Ohio foster care youth and alumni recently shared their insights during an Interested Parties Meeting facilitated by Representatives LaTourette and Boyd regarding HB 448: Sibling Rights to Connection.
Participating experts, via lived experience, were:
1.) Jewel Harris
2.) Julius Kissinger
3.) Jerri Braswell
4.) Amanda Davis
Panel Moderator: Rep. LaTourette asked the following questions:
1.) Name, age, and whether or not you were placed with your siblings during your time in foster care/adoption
2.) One of the things this bill would do is to expand the definition of siblings. For those who experience foster care, the definition of sibling is often more broad. Do you have any personal examples of this?
3.) This bill strengthens the wording requiring child welfare agencies to place siblings together when possible and maintain frequent contact when siblings are not placed together. When you were in foster care did you ever go long stretches of time without seeing your siblings? How long? Were you told why?
4.) How would things have been different for you if you were not separated from your sibling(s)? What do you feel could have been done differently? Did your agency/county support or help you when asked about sibling visitation/contact?
5.) Explain in your own words how it feels to be separated from, and out of contact with, a sibling. How does this impact your/their Safety, Permanence and Well Being? (the three areas that the federal government measures child welfare on)

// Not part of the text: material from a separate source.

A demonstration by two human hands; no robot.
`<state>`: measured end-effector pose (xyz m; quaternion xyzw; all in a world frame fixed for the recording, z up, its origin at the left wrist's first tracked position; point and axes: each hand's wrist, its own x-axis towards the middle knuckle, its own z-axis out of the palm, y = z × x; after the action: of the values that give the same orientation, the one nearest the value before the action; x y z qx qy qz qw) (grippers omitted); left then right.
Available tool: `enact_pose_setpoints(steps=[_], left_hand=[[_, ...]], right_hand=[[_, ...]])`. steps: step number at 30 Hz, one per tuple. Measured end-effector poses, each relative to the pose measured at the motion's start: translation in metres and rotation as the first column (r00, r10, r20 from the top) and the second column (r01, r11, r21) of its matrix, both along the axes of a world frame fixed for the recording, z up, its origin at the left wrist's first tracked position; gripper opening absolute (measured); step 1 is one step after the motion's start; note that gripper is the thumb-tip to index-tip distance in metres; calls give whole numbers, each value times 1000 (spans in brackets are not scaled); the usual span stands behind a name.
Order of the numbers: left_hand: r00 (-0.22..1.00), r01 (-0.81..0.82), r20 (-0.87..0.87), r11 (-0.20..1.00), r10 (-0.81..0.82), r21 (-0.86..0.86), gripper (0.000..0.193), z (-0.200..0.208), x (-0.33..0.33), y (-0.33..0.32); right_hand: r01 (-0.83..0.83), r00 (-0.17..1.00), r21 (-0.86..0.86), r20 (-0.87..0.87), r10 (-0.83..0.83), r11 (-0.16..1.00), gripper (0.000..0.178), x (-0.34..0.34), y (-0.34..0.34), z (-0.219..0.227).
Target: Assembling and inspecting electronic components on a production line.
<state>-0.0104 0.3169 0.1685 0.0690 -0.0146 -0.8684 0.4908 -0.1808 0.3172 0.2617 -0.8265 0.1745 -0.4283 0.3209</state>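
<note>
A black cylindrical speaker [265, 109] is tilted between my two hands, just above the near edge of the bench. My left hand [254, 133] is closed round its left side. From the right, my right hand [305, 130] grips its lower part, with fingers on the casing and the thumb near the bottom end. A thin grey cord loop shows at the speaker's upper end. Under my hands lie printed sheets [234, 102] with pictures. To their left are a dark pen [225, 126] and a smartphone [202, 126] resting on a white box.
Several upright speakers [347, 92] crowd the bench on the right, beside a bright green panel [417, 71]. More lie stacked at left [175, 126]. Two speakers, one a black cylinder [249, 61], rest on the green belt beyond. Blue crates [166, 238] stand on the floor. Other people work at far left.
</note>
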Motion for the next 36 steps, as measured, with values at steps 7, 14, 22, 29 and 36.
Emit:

Insights shared included the following:
- Siblings are a core part of who we are. It's not "normal" (aka: Normalcy) to be separated from siblings. This loss can make a young person feel isolated - lost and alone in a great big and uncaring world where all they can do is sink or swim.
- Being disconnected from siblings is a traumatic loss that should be taken seriously, and it should be included when it comes to the mandates of a young person's individual service plan.
- Outcomes matter - and being disconnected from siblings can and does impact interpersonal relationships as an adult.
- If a young person experiences abuse in an out-of-home (or bio) placement, and has siblings to support them in that moment, this can be a major protective factor in empowering that young person to share what happened, and for them to stand together in demanding to be removed from that placement. But without sibling support, a child or teen can feel incredibly alone.
- For those who wish they could have been there to protect their siblings, but were separated from them, trying to build a relationship later in life is painfully difficult. It is tough to prove that you are a safe person to a younger sibling who hasn't seen you in years, and who has had painful experiences during which you weren't there to help. Especially when you wish you were there, but had no choice when it came to not being able to be there to protect them.
- Truly caring about the immediate needs and long-term success of Ohio foster care youth and young adults means moving beyond clinical descriptions of carefully chosen case files gone well. It means listening to the youth themselves about what they long for, and what they need. In most cases, they don't ask much - literally, the greatest ask I've heard lately was a young person whose Children Services agency is within a couple blocks of her high school -- and all she wanted was for her caseworker to consider meeting her at her high school, giving her a ride home, and just listening to her during the drive.